PonteIneptique commented 2 years ago

Resolved Abbreviation / Unresolved Abbreviation
Corrected Spelling (If orthographic mistakes are found, or printing error, you corrected them) / Original Spelling (Text copied as is)
Special Character used (MUFI)
Medieval Latin Scripts: Differentiated u-v &i-j / Kept original use of u-v & i-j
Medieval and Mordern Latin Scripts: Differentiated s/S / Only small s
Original Spacing / Spacing according to modern standards

PonteIneptique commented 2 years ago

The idea is to make the catalog as machine actionable as possible. If it means somewhat fine-grained values, then we go for it.

gabays commented 2 years ago

Dissimilation i/j and u/v are not medieval, it exists in modern French
Difference round s and long s can be seen as a glyph problem (two "shapes" for the same letter).
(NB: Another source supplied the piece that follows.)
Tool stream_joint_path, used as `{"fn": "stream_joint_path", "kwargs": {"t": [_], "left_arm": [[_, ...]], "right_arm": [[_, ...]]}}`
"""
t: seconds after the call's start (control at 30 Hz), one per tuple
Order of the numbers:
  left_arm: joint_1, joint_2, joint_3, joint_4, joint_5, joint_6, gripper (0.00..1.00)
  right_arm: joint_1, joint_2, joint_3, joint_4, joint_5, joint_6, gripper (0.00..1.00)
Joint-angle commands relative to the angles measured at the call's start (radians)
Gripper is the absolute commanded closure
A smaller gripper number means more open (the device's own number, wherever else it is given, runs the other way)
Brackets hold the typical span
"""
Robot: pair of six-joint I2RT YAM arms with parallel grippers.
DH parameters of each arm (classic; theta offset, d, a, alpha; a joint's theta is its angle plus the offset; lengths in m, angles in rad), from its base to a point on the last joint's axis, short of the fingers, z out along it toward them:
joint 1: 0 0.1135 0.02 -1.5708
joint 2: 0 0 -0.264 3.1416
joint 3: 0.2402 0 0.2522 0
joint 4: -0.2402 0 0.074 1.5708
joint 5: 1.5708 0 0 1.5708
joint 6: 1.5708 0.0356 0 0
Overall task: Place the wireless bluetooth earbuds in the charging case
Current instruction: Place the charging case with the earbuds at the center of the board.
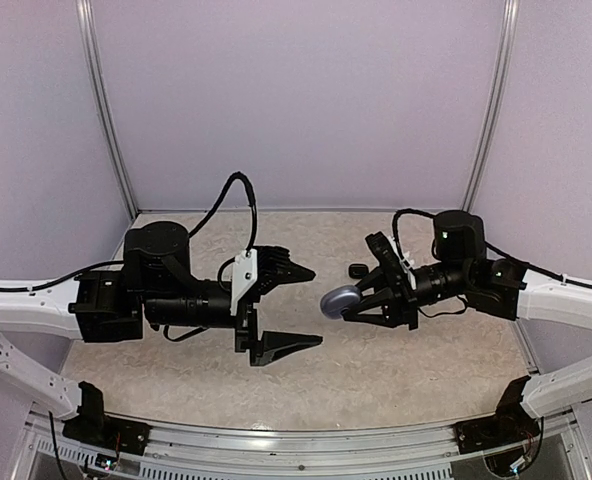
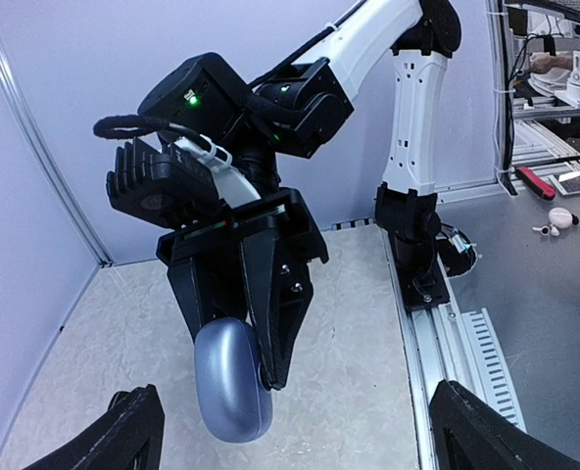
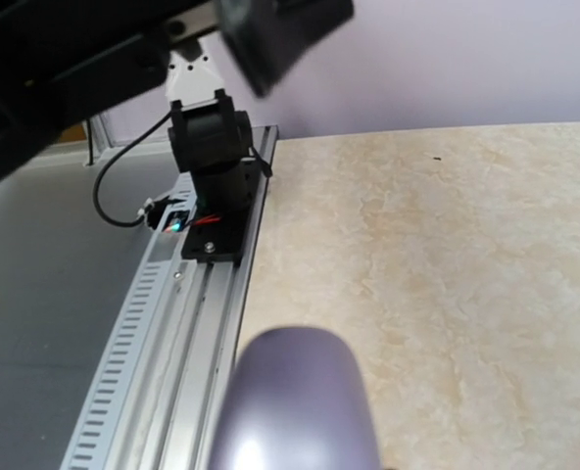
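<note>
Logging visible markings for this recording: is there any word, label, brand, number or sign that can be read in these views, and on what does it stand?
No text can be read in any view.
Charging case, held in the right gripper: plain shell, no print showing.
Arm housings: only a green light, no lettering visible.
Clutter on the grey bench beyond the rail: too small to read.

White arm links (image 1: 16,310), black joints (image 1: 156,250), looping black cables (image 1: 238,190), green lights (image 2: 192,99).

Air gap between left claw (image 1: 315,307) and charging case (image 1: 339,300)
</note>
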Motion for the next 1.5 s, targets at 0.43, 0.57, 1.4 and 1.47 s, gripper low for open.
{"fn": "stream_joint_path", "kwargs": {"t": [0.43, 0.57, 1.4, 1.47], "left_arm": [[0.163, -0.04, -0.151, 0.375, -0.377, -0.457, 0.01], [0.201, -0.025, -0.142, 0.35, -0.406, -0.507, 0.01], [0.256, -0.104, -0.251, 0.306, -0.512, -0.593, 0.01], [0.257, -0.101, -0.248, 0.302, -0.513, -0.586, 0.01]], "right_arm": [[-0.266, 0.193, -0.033, 0.054, 0.073, 0.322, 1.0], [-0.333, 0.288, -0.035, 0.083, 0.081, 0.375, 1.0], [-0.484, 0.837, 0.197, 0.214, 0.046, 0.55, 0.83], [-0.485, 0.847, 0.204, 0.205, 0.056, 0.548, 0.8]]}}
It goes together with "n plongeant", "m plongeant", etc (la lettre dont le dernier jambage descend sous la ligne d'écriture pour faire simple, ce qui permet au copiste d'indiquer que le mot se termine, mais en gros ça reste un m, juste d'une forme différente. Je sais pas dire techniquement ça en anglais)
I would differentiate original and normalised, both can be potentially corrected

PonteIneptique commented 2 years ago

So, I'd keep s/S as a single category, because it's something a "lot" of people are talking about, and it's a known problem in modern OCR systems. Unlike m / n So you would have

Corrected spelling / Original spelling / Normalized spelling ? Could you make a parenthesis for each choice to make things clearer ? I wonder if it could not be "Corrected and/or normalized spelling" but tell me

I'd actually add the option Ligatures kept which span in multiple scripts AFAIK.

gabays commented 2 years ago

Corrected spelling / Original spelling / Normalized spelling ? No: the original spelling or the normalised spelling can both be corrected. I would go for:

original/modified (i.e. as diplomatic as possible or editorial interventions)
corrected/not corrected (i.e. obvious errors in the text are corrected while transcribing)
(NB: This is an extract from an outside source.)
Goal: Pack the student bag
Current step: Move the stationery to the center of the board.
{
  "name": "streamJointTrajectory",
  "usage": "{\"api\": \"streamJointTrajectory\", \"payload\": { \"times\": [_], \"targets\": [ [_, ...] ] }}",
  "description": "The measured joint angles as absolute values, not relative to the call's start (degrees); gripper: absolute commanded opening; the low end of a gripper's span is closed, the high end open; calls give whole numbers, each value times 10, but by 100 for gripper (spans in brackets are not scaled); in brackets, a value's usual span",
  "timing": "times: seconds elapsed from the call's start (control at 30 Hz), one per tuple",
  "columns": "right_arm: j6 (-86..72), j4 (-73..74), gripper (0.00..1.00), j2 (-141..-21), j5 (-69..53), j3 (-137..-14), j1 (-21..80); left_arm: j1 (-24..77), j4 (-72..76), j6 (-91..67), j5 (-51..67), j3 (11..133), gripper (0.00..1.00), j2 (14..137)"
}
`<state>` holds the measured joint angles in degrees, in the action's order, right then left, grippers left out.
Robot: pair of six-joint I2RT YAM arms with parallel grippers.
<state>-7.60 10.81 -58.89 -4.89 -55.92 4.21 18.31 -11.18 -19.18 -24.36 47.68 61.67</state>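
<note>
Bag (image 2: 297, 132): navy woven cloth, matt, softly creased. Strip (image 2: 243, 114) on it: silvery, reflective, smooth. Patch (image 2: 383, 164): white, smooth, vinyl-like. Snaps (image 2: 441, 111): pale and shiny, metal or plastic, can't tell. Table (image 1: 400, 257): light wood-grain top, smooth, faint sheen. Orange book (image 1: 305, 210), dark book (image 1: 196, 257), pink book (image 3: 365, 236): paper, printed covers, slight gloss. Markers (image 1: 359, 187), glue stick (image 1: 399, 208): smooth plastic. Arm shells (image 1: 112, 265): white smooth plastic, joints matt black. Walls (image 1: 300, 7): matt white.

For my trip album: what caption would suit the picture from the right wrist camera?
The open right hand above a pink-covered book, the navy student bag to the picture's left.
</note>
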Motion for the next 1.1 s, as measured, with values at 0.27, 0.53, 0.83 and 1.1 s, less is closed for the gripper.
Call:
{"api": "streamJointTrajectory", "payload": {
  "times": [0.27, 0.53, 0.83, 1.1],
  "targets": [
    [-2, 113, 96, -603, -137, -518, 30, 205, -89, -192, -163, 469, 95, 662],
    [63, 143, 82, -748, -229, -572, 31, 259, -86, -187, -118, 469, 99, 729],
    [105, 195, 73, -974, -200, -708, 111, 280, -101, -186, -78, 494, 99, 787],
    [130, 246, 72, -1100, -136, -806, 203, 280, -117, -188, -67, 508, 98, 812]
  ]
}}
PonteIneptique commented 2 years ago

I would prefer a long answer with a more descriptive thingie (like the parenthesis I wrote up there, you can give examples :D )

gabays commented 2 years ago

I don't get how it would look like at the end with the parenthesis

PonteIneptique commented 2 years ago

So, could you elaborate on this one, maybe with an example ? I know I am tiresome :)

original/modified (i.e. as diplomatic as possible or editorial interventions)

gabays commented 2 years ago

original/modified: for instance:

il arriuoit dans l'vniuers Parisien -> original
il arrivoit dans l'univers Parisien -> semi-diplo=modified
il arrivait dans l'univers parisien -> full normalisation=modified

gabays commented 2 years ago

corrected/not corrected (imagining that the texts gives the lesson arriuoiz for arriuoit, which is an abvious mistake)

il arriuoiz dans l'vniuers Parisien -> not corrected (and original)
il arrivoiz dans l'univers Parisien -> not corrected (and modified)
il arrivait dans l'univers parisien -> corrected (and modified)

gabays commented 2 years ago

With original/modified I try to bypass the whole complicated terminology about transcription and simplify the problem to: "what did you try to do?" be more faithful or more interpretative? The answer would not have to be super script

PonteIneptique commented 2 years ago

That's clearer, now I need other people to wheight in :)

PonteIneptique commented 2 years ago

@alix-tz What do you think ?

alix-tz commented 2 years ago

Since we will probably not get it right from the first attempt, I think it could be interesting to create an escapable option in order for people who did something different than plainly copying the text to be able to signal it, if the options we propose don't include what they did. I've aways been told that when you do an annotation guide, you should have a joker token in order not to lose traces of unclear situations.

Otherwise, would you consider adding something about the ponctuation specifically? Or would you consider it goes in the normalized vs. original categories?

I'm also thinking of projects which include printed and manuscript texts: sometimes 1 character can be used to signal "printed" when the transcriber only wanted to focus on the handwritten sections. Should we have an entry to designate that?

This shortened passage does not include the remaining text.